BEGIN Provided material
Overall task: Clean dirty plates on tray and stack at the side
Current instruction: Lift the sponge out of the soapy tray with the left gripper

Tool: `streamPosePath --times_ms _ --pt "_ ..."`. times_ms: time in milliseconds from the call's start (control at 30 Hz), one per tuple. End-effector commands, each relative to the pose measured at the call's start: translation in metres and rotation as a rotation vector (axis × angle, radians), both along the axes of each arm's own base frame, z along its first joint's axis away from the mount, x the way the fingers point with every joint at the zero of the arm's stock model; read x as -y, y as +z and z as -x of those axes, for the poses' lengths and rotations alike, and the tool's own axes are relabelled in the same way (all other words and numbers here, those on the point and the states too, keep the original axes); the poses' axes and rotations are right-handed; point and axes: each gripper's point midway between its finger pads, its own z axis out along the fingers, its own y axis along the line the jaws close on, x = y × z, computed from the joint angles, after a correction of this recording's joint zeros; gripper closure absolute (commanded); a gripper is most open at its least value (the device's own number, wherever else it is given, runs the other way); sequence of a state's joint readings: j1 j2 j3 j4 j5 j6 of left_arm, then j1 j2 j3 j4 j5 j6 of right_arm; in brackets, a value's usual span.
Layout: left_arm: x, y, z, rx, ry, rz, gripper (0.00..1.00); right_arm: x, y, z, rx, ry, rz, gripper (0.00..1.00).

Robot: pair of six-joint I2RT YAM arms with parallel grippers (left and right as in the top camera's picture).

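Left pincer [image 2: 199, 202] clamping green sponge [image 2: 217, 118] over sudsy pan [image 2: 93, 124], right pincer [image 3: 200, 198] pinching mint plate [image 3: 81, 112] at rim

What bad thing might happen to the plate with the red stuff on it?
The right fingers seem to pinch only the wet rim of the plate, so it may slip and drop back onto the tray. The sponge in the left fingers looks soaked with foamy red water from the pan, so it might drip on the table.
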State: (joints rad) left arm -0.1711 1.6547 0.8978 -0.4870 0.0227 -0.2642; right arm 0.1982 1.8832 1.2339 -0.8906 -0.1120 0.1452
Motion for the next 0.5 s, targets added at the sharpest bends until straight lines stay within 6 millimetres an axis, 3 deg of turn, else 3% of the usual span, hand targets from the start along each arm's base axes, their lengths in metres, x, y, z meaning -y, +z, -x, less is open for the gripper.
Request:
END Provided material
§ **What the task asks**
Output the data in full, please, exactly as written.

§ **Expected output**
Overall task: Clean dirty plates on tray and stack at the side
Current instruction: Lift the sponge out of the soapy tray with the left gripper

Tool: `streamPosePath --times_ms _ --pt "_ ..."`. times_ms: time in milliseconds from the call's start (control at 30 Hz), one per tuple. End-effector commands, each relative to the pose measured at the call's start: translation in metres and rotation as a rotation vector (axis × angle, radians), both along the axes of each arm's own base frame, z along its first joint's axis away from the mount, x the way the fingers point with every joint at the zero of the arm's stock model; read x as -y, y as +z and z as -x of those axes, for the poses' lengths and rotations alike, and the tool's own axes are relabelled in the same way (all other words and numbers here, those on the point and the states too, keep the original axes); the poses' axes and rotations are right-handed; point and axes: each gripper's point midway between its finger pads, its own z axis out along the fingers, its own y axis along the line the jaws close on, x = y × z, computed from the joint angles, after a correction of this recording's joint zeros; gripper closure absolute (commanded); a gripper is most open at its least value (the device's own number, wherever else it is given, runs the other way); sequence of a state's joint readings: j1 j2 j3 j4 j5 j6 of left_arm, then j1 j2 j3 j4 j5 j6 of right_arm; in brackets, a value's usual span.
Layout: left_arm: x, y, z, rx, ry, rz, gripper (0.00..1.00); right_arm: x, y, z, rx, ry, rz, gripper (0.00..1.00).

Robot: pair of six-joint I2RT YAM arms with parallel grippers (left and right as in the top camera's picture).

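Left pincer [image 2: 199, 202] clamping green sponge [image 2: 217, 118] over sudsy pan [image 2: 93, 124], right pincer [image 3: 200, 198] pinching mint plate [image 3: 81, 112] at rim

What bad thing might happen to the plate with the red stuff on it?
The right fingers seem to pinch only the wet rim of the plate, so it may slip and drop back onto the tray. The sponge in the left fingers looks soaked with foamy red water from the pan, so it might drip on the table.
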State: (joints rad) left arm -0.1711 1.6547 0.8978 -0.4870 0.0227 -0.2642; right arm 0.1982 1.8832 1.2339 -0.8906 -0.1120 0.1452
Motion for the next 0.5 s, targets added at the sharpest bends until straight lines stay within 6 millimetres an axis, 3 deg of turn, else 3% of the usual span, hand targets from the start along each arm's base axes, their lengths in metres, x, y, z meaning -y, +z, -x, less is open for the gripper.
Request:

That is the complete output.